Broadcasting technology company

Gee Broadcast Systems Ltd was founded in the UK in early 1987 by Keith and Sarah Gee. The company was initially set up to provide a design and installation service for broadcast television systems but expanded to equipment sales and distribution, including videographics and "engineering" products. Later the 'Geevs' (Gee Video Server) family of video servers was developed and led to growth particularly in exports. Exports of Geevs reached over 50 countries and formed the largest part of the Gee Broadcast business.

==History==
In 2004, Gee Broadcast acquired Lightworks in order to provide a tapeless production system with multichannel servers and editing systems.

In 2007, Gee Broadcast Systems with Lightworks had a team of engineers based in Basingstoke, Hampshire, with 5000 sqft of office and workshop space, flexibly configured to allow the manufacturing and testing of large and small Geevs and Lightworks systems, together with a range of distributed products.

In September 2009, Gee Broadcast Systems Ltd went into administration, and was dissolved in November 2010. Prior to this, certain assets of the company were acquired by EditShare.

== Products ==

=== Geevs server systems ===
Geevs Servers could be built to meet the requirements of many different applications. Geevs could provide system design and consultancy or work with other system integrators for specific requirements.

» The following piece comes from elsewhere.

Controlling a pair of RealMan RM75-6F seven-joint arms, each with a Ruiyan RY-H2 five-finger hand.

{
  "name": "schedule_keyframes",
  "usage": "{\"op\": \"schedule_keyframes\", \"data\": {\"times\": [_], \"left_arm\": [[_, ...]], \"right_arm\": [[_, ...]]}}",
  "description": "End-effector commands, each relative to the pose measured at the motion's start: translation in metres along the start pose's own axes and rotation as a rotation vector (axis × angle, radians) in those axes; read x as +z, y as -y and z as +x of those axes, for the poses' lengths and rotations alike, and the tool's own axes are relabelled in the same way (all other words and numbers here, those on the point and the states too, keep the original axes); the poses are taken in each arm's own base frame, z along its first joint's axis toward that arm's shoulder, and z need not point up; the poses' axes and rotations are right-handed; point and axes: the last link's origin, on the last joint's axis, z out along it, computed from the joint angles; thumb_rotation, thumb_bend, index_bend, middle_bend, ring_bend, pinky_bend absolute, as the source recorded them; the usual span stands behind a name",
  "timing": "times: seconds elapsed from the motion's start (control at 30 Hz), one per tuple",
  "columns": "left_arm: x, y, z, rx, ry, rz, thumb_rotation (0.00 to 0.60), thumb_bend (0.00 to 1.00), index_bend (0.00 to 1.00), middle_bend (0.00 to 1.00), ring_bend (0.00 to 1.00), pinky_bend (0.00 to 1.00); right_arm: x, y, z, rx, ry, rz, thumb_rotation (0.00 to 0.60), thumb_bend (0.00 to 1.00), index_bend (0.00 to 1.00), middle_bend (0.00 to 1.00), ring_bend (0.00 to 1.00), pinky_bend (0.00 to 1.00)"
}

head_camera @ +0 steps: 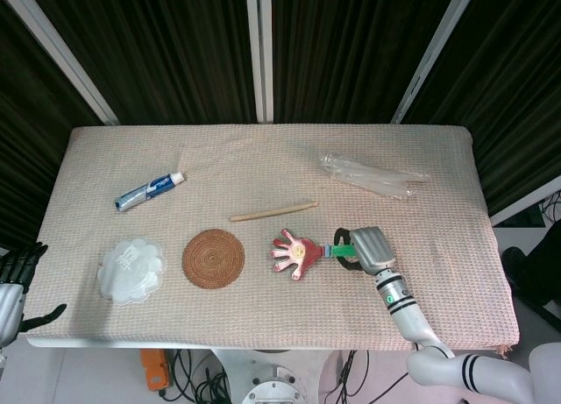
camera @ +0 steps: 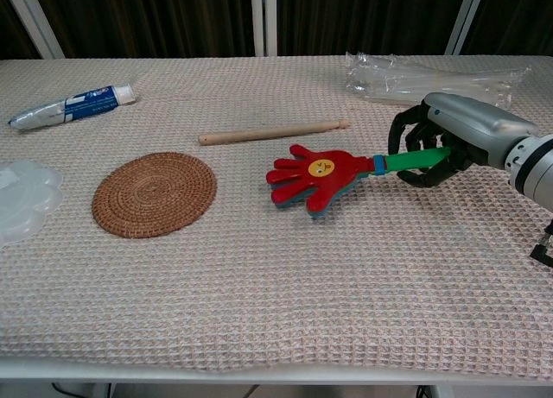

=== Lightworks Editors ===
Lightworks Editors are used in many different areas including feature films, TV drama, soaps, commercials and sports. Lightworks is known for its console and user interface which together provide editing.

=== Tapeless production systems ===
Gee Broadcast Tapeless Production Systems were configured to match specific customers needs included Geevs servers and Lightworks Editors.